§ **EXERCISE DIRECTIONS**
Only one stretch of the data below is needed. Output the lines from the one with "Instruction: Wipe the" up to and including the one with "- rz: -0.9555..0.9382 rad", exactly as they stand.

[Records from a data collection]
════════════════

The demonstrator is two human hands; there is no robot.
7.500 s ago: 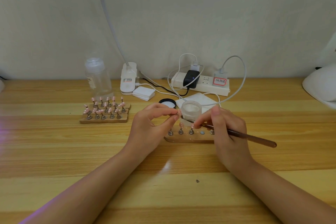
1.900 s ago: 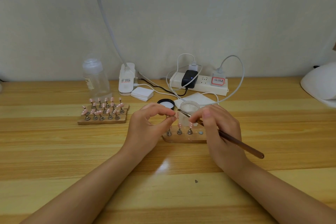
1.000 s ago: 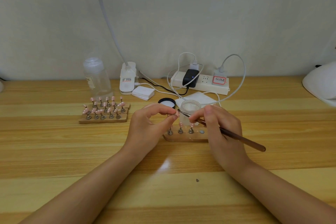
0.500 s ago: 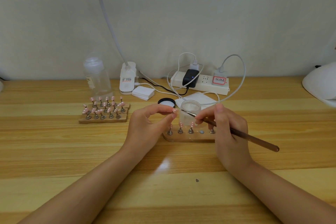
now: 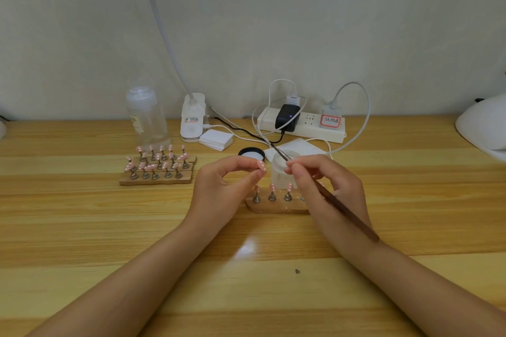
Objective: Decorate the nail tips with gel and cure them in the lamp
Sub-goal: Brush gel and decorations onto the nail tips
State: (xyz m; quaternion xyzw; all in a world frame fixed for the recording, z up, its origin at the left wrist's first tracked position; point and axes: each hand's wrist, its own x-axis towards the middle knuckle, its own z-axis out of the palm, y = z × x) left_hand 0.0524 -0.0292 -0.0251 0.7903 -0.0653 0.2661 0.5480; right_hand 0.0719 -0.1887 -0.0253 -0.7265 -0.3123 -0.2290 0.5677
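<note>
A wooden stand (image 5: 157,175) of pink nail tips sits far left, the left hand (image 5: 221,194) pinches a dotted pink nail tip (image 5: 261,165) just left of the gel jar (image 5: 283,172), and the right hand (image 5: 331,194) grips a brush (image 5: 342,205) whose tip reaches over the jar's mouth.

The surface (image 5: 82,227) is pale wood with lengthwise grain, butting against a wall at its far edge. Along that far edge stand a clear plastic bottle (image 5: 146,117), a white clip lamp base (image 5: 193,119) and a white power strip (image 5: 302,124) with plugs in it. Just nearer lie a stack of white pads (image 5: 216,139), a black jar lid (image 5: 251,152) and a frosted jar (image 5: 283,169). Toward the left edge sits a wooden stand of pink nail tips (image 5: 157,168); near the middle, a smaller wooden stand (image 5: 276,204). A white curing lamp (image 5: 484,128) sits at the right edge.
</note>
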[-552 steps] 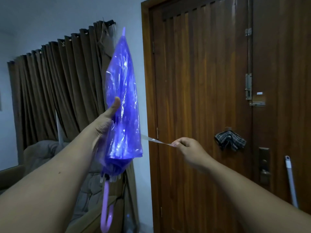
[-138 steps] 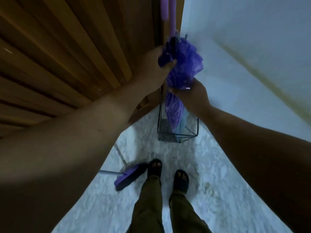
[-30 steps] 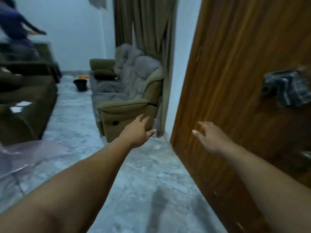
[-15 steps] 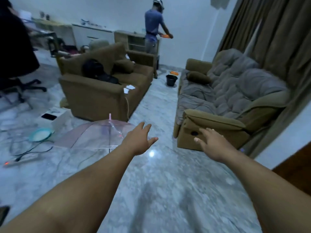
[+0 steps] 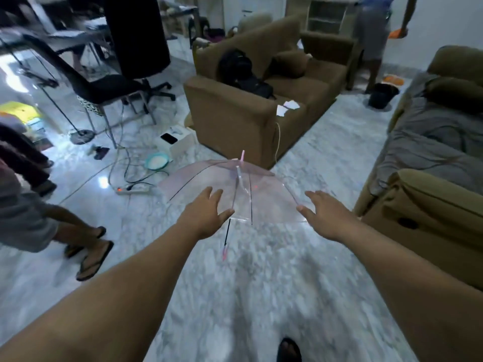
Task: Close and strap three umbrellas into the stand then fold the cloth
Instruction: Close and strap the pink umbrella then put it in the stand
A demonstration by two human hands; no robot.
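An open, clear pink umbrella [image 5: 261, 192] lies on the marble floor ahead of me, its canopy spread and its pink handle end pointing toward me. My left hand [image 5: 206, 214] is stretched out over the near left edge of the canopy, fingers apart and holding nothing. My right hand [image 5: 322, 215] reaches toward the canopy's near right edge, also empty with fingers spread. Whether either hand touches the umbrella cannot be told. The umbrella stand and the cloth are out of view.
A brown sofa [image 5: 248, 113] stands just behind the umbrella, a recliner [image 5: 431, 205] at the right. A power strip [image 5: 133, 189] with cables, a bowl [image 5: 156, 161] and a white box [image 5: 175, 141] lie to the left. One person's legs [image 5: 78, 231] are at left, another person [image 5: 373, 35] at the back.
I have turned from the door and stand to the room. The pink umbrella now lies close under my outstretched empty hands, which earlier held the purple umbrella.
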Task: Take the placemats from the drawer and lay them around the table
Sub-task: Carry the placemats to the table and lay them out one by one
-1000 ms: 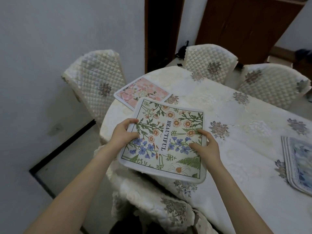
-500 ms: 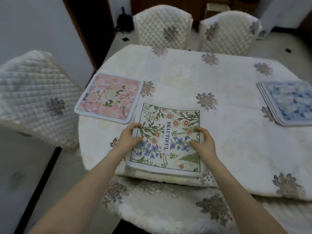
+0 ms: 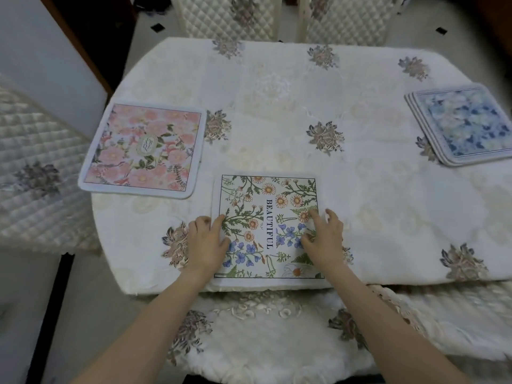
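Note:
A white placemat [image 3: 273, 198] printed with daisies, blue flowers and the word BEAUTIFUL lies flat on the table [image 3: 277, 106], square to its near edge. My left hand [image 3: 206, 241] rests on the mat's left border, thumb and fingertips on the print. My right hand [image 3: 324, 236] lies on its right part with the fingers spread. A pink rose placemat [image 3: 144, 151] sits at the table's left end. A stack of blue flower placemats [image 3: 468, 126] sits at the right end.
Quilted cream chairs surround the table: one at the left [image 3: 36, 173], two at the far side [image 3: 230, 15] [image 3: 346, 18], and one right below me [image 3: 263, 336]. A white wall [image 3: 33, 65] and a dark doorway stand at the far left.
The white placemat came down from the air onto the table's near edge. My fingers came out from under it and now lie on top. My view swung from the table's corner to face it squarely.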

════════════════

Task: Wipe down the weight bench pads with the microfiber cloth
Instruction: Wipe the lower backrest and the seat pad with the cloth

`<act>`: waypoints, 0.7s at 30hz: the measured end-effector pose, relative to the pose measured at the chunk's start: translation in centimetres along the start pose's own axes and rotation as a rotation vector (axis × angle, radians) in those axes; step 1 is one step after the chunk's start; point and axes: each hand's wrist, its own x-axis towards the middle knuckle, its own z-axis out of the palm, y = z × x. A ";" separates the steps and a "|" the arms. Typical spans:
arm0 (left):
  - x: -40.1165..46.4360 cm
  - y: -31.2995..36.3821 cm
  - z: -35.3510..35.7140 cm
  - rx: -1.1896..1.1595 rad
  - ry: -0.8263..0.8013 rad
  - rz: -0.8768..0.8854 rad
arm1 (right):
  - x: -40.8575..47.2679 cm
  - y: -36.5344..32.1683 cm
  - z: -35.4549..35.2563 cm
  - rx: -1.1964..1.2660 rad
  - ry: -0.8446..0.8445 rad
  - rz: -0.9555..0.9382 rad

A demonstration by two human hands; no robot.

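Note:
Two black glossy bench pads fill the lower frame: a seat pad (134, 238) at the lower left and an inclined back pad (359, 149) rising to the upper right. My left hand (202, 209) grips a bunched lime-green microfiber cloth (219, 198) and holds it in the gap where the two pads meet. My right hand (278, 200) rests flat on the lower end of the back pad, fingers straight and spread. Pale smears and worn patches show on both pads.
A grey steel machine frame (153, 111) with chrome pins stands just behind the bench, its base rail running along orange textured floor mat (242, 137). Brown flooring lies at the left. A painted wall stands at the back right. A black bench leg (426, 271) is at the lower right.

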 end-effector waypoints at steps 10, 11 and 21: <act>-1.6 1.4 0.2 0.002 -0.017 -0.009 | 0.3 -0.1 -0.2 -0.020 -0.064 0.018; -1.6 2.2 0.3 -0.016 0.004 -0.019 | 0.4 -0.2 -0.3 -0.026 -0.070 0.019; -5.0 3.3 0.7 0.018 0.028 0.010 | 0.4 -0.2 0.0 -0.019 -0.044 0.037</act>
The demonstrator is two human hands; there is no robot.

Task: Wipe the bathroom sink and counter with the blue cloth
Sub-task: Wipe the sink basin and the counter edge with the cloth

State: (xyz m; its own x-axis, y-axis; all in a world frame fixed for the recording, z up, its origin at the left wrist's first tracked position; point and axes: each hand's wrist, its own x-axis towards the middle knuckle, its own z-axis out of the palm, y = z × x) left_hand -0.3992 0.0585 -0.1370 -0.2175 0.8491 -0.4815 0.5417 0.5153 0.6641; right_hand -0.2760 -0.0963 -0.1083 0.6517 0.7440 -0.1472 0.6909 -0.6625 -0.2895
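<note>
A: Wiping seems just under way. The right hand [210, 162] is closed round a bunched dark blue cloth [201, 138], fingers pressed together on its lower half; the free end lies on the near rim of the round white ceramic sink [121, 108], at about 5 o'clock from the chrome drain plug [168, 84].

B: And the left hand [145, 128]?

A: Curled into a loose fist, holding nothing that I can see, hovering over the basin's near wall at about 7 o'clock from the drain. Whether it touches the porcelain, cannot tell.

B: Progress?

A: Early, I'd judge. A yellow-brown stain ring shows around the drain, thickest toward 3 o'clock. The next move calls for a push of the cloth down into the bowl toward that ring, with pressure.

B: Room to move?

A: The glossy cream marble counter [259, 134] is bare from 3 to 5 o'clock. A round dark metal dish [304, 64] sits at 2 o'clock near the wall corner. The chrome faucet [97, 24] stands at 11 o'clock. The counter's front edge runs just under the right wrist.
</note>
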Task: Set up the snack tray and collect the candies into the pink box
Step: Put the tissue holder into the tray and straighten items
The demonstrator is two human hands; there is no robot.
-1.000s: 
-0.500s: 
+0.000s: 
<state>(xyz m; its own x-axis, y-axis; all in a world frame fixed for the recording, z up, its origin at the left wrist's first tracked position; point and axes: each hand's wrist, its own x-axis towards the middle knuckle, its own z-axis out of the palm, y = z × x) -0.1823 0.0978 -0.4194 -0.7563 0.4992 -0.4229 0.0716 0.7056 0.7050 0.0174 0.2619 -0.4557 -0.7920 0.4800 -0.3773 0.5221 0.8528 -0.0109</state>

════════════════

§ **WRITTEN ANSWER**
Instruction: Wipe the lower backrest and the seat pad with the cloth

`<act>`: waypoints, 0.7s at 30hz: the measured end-effector pose, relative to the pose measured at the chunk's start: translation in centimetres along the start pose's own axes and rotation as a rotation vector (axis × angle, radians) in those axes; step 1 is one step after the chunk's start; point and axes: each hand's wrist, its own x-axis towards the middle knuckle, its own z-axis out of the palm, y = z × x. A ";" separates the steps and a "|" the arms. Typical spans:
arm0 (left):
  - x: -40.1165..46.4360 cm
  - y: -31.2995..36.3821 cm
  - z: -35.3510..35.7140 cm
  - rx: -1.1896..1.1595 rad
  - ry: -0.8263..0.8013 rad
  - rz: -0.8768..0.8854 rad
arm1 (right):
  - x: -40.8575..47.2679 cm
  - y: -36.5344..32.1683 cm
  - z: -35.4549..35.2563 cm
  - rx: -1.1964..1.2660 rad
  - ry: -0.8446..0.8445 rad
  - rz: -0.9555..0.9382 rad

The exercise has been answered in full.